• _PROBLEM TO SOLVE_: Look in the material below for the line with "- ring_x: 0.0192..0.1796" and the line with "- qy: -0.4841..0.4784", then set down exactly those two lines and all lines between, nothing more.

────────────────────────────────────────

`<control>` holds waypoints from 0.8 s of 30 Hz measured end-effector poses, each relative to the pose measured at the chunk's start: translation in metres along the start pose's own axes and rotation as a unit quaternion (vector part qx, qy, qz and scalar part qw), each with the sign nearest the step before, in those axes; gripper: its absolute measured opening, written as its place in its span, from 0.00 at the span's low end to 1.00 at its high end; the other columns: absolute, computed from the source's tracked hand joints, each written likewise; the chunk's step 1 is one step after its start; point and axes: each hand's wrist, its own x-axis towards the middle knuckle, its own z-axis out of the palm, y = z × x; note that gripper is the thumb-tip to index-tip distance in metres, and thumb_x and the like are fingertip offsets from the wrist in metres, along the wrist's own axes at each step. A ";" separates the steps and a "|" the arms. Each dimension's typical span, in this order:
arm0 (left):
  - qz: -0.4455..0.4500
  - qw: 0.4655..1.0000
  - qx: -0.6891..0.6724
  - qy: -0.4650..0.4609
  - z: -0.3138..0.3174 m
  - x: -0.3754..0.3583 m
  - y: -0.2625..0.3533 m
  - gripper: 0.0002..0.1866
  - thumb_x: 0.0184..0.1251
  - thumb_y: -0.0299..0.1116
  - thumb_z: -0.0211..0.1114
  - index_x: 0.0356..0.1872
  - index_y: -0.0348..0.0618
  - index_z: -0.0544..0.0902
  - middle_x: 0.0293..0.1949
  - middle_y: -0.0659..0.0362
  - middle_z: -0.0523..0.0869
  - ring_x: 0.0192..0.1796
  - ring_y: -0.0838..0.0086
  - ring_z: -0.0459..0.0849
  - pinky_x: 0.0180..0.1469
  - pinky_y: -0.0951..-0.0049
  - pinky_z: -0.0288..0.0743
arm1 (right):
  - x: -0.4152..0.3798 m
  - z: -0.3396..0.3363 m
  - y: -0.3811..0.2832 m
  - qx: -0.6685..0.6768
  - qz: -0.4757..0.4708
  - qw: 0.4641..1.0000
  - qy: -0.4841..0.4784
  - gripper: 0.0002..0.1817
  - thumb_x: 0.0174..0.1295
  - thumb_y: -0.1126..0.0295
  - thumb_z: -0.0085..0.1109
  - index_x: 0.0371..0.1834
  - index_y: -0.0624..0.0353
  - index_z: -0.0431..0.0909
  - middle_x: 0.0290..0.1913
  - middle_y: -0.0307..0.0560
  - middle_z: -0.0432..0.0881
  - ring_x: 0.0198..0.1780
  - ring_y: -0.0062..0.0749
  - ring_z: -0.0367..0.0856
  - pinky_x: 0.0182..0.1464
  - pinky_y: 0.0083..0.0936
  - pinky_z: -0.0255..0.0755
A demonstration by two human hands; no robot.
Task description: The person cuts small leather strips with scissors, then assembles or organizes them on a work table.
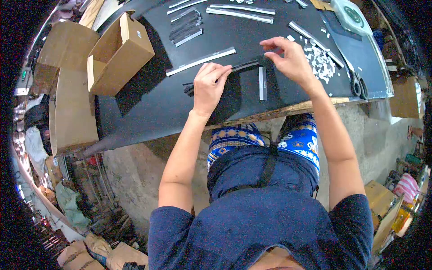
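Observation:
My left hand (209,85) is closed, thumb and fingers pinched on one end of a thin black strip (245,66) that reaches right across the table. My right hand (291,60) is raised to the right of the strip's far end, thumb and index finger apart, with nothing visible between them. Below the strip's right end lies a short white-and-black strip (262,83). A longer white-edged strip (201,61) lies just beyond my left hand. Several dark strip ends (188,89) show beside my left wrist, partly hidden by it.
Small white cut pieces (323,66) are heaped at the right, with scissors (356,83) beside them. More strips (240,12) and a stack of dark strips (185,28) lie farther back. An open cardboard box (130,49) stands left; a clear plastic container (352,17) sits back right.

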 end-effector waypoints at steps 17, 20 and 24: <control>0.005 1.000 -0.006 0.006 0.001 0.000 0.000 0.06 0.53 0.24 0.68 0.33 0.38 0.86 0.28 0.55 0.82 0.34 0.64 0.80 0.37 0.67 0.73 | 0.000 -0.008 -0.010 -0.093 -0.174 0.939 -0.282 0.14 0.42 0.83 0.62 0.35 0.61 0.78 0.42 0.47 0.75 0.49 0.45 0.73 0.51 0.35 0.69; 0.008 1.000 -0.009 0.007 0.003 -0.001 -0.003 0.06 0.52 0.24 0.68 0.32 0.38 0.86 0.28 0.56 0.82 0.34 0.64 0.80 0.37 0.67 0.73 | -0.004 -0.010 -0.004 -0.066 -0.161 0.951 -0.256 0.13 0.43 0.82 0.63 0.34 0.61 0.77 0.40 0.48 0.76 0.46 0.45 0.75 0.49 0.36 0.71; 0.006 1.000 -0.019 0.013 0.004 -0.001 -0.004 0.06 0.52 0.24 0.68 0.32 0.38 0.86 0.28 0.56 0.82 0.34 0.64 0.80 0.37 0.68 0.74 | -0.006 -0.012 0.004 -0.035 -0.152 0.962 -0.223 0.11 0.44 0.81 0.65 0.32 0.62 0.78 0.32 0.48 0.76 0.38 0.41 0.77 0.41 0.33 0.72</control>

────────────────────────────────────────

• _SOLUTION FOR THIS TASK_:
  - ring_x: 0.0192..0.1796
  - ring_y: -0.0838..0.0086
  - ring_z: -0.0459..0.0849
  - pinky_x: 0.0180..0.1469
  - pinky_y: -0.0951..-0.0049
  - pinky_z: -0.0288..0.0743
arm1 (right):
  - x: -0.4152..0.3798 m
  - z: -0.3396..0.3363 m
  - y: -0.3811..0.2832 m
  - qx: -0.6685..0.6768
  - qz: -0.4757..0.4708
  - qw: 0.4641..1.0000
  - qy: -0.4841..0.4784

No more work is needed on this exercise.